In the data that follows, find the line with "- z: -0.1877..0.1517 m"; transcribe it, every later line up to the one with "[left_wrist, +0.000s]", and that line as well, exactly and with no others.

:: Stored data ::

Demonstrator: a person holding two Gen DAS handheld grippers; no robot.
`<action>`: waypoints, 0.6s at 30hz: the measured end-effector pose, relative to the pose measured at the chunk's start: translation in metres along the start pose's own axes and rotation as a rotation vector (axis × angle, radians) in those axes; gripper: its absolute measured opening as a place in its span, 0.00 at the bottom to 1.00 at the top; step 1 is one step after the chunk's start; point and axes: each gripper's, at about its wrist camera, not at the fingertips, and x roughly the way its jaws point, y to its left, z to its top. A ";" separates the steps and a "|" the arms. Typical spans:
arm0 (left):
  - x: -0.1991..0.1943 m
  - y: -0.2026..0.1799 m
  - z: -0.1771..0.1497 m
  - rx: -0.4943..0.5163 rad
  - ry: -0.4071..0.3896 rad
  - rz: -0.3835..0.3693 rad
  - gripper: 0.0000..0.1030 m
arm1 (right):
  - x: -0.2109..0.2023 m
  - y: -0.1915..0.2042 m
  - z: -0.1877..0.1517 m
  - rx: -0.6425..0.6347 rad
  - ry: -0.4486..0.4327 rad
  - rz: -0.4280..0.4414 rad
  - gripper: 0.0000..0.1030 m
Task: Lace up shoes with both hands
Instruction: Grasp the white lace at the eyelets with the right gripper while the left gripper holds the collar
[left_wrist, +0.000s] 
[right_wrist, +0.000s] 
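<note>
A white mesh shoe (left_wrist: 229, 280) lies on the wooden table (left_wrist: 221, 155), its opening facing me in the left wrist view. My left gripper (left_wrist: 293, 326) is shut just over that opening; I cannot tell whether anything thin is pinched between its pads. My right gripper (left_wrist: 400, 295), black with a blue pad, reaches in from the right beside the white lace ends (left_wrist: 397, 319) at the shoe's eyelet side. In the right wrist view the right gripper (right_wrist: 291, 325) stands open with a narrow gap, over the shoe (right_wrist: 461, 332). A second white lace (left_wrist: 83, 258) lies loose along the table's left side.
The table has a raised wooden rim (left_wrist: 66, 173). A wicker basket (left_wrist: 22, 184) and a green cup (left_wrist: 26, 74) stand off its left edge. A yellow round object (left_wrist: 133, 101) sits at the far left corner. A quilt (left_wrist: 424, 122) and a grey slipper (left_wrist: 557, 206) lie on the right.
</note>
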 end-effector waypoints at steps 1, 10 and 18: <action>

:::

Exercise output:
  - z: -0.1877..0.1517 m
  - rx: -0.6425..0.6347 rad
  - ry: -0.4486..0.4327 rad
  - rz: -0.4280..0.4414 rad
  - gripper: 0.0000..0.1030 m
Task: Lace up shoes with both hands
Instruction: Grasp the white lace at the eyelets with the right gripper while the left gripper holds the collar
[left_wrist, +0.000s] 

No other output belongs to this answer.